Cavitation occurs when the local absolute pressure falls below the saturated vapor pressure of the water for the water temperature. The height of draft tube is an important parameter for avoiding cavitation.
Applying Bernoulli's equation between the outlet of the runner and the discharge point of the draft tube (neglecting any head losses in draft tube):
$z_{2}\, +\, \frac{p_{2}}{\rho g}\, +\, \frac{V_{2}^2}{2\,g}\, =\, z_{3}\, +\, \frac{p_{3}}{\rho g}\, +\, \frac{V_{3}^2}{2\,g},$

z_{2} = z (Height of draft tube)

z_{3} = height of tail race which is referenced as datum line (=0)
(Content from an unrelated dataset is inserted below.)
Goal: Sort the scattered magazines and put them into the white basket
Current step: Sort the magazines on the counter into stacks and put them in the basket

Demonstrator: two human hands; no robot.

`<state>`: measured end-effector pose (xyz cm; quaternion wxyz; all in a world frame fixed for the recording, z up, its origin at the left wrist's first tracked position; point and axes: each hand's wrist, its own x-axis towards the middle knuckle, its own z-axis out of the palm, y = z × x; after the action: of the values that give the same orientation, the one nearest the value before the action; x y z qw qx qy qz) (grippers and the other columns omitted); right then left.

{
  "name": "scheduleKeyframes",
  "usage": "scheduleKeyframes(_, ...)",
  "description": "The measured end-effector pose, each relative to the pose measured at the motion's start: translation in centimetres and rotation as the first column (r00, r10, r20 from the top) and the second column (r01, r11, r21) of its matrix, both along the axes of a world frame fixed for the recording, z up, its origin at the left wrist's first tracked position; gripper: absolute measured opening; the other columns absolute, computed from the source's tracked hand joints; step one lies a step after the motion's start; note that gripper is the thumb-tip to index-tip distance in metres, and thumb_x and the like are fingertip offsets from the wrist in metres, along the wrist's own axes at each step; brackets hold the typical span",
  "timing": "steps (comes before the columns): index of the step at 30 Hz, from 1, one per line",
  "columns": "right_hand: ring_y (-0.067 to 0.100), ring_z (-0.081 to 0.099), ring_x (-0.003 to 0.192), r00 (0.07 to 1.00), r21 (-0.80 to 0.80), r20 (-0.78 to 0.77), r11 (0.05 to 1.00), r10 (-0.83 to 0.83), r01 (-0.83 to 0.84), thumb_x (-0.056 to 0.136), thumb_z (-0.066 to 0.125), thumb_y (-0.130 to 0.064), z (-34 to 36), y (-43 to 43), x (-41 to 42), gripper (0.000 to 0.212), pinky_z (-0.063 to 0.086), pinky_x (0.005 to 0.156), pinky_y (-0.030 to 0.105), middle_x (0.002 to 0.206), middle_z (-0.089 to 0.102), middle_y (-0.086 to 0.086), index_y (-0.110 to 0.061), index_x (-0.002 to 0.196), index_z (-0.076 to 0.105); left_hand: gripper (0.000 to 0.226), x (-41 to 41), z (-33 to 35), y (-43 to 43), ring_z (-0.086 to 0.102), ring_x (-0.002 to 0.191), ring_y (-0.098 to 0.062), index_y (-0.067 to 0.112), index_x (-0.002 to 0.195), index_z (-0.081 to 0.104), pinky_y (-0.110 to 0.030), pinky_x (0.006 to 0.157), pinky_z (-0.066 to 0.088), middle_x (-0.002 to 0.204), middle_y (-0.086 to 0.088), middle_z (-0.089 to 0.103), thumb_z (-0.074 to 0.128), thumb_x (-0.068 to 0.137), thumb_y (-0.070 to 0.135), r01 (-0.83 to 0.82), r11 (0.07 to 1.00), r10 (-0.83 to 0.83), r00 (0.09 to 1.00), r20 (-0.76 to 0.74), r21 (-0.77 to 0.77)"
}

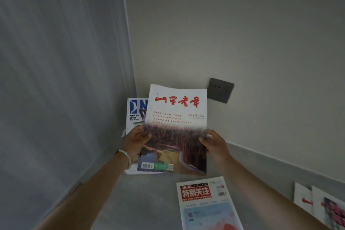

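Head view: the left hand (135,141) grips the held stack's 9 o'clock edge, thumb over the cover, with a basketball magazine (135,112) peeking out at 10 o'clock. The red-titled magazine (177,127) is held in the air, long axis 12 to 6 o'clock, title toward 12. The right hand (214,144) pinches its 3 o'clock edge. Best square the edges before taking the floor magazine (205,203) at 5 o'clock; no basket shows.

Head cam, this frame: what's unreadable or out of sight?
White basket: not in the head view at all.
Blue-and-white magazine: head view, mostly hidden behind the red-titled magazine.
Floor magazine: bottom edge cuts off its lower part; lower cover blurred.
Magazines at right: blurred, cropped by the right edge.
Red-titled magazine's small print: too small.
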<state>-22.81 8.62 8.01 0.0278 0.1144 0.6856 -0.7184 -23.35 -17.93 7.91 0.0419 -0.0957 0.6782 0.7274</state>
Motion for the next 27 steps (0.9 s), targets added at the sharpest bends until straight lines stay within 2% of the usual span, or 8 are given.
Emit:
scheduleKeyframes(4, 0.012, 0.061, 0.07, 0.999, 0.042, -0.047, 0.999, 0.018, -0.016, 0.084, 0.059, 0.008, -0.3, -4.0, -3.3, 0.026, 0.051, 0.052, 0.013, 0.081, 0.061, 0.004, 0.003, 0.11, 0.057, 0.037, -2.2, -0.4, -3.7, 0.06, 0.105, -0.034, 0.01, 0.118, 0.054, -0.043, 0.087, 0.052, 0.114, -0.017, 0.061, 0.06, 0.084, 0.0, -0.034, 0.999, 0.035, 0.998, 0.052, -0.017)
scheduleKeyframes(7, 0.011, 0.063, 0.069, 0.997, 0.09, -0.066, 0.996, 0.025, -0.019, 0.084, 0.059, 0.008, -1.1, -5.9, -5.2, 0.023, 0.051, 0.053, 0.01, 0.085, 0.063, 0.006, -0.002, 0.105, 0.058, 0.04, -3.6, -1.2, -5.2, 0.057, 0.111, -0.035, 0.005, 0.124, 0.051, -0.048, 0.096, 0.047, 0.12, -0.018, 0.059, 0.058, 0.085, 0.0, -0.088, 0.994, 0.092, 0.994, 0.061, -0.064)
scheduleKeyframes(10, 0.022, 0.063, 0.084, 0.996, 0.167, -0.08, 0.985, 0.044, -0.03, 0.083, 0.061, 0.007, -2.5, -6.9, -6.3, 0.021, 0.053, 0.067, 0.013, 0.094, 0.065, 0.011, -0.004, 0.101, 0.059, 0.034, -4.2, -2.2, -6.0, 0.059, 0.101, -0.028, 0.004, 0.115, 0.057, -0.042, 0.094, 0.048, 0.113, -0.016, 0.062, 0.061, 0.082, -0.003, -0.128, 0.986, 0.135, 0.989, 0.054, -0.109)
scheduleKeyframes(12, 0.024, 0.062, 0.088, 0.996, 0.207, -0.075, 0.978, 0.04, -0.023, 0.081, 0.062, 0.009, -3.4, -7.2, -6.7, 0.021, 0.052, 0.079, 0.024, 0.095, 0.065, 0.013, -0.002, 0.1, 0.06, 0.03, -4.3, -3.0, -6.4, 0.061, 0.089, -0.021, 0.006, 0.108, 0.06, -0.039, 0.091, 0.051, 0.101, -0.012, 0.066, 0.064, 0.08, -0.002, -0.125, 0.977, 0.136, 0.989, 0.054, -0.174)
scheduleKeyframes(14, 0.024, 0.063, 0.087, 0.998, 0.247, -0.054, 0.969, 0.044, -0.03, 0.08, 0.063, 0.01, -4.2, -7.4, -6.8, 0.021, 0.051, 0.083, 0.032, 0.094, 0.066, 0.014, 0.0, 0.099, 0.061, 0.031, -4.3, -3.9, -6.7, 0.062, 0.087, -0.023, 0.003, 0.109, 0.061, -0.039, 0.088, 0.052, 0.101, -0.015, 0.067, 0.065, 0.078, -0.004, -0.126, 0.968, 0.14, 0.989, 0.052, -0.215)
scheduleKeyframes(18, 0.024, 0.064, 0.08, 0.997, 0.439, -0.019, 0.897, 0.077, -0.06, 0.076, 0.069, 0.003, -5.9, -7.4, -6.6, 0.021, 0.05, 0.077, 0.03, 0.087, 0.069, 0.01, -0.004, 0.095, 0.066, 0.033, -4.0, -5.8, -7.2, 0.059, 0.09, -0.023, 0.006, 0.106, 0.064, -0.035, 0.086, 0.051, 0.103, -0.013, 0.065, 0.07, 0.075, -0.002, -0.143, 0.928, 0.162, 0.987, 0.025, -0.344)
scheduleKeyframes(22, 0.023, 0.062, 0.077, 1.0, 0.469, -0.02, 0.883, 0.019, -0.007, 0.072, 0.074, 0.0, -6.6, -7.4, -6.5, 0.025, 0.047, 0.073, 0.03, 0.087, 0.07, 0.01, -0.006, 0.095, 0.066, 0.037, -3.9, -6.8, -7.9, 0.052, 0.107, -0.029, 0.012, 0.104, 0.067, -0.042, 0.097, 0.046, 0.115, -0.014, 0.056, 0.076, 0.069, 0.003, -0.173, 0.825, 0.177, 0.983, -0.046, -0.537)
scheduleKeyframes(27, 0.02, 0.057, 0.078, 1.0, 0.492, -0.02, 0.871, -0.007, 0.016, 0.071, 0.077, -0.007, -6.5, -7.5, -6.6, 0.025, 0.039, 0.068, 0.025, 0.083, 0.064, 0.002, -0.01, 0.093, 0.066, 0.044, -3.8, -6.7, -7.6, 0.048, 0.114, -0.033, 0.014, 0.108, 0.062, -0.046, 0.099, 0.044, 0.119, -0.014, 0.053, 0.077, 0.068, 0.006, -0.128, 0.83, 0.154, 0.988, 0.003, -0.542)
p_{2} = pressure at the outlet of the runner

p_{3} = gauge pressure

$\frac{p_{2}}{\rho g}\, =\, -\, \left[z\, +\, \frac{V_{2}^2-V_{3}^2}{2\,g}\right]\,$

Because a draft tube is a diffuser, V_{3} is always less than V_{2}, which implies that p_{2} is always negative,
thus the height of the draft tube is an important parameter to avoid cavitation.

== Types of draft tube ==

1. Conical diffuser or straight divergent tube – This type of draft tube consists of a conical diffuser with half angle generally less than equal to 10° to prevent flow separation. It is usually employed for low specific speed, vertical shaft francis turbine. Efficiency of this type of draft tube is 90%
2. Simple elbow type draft Tube – It consists of an extended elbow type tube. Generally, used when turbine has to be placed close to the tail-race. It helps to cut down the cost of excavation and the exit diameter should be as large as possible to recover kinetic energy at the outlet of runner. Efficiency of this kind of draft tube is less almost 60%
3. Elbow with varying cross section – It is similar to the Bent Draft tube except the bent part is of varying cross section with rectangular outlet.the horizontal portion of draft tube is generally inclined upwards to prevent entry of air from the exit end.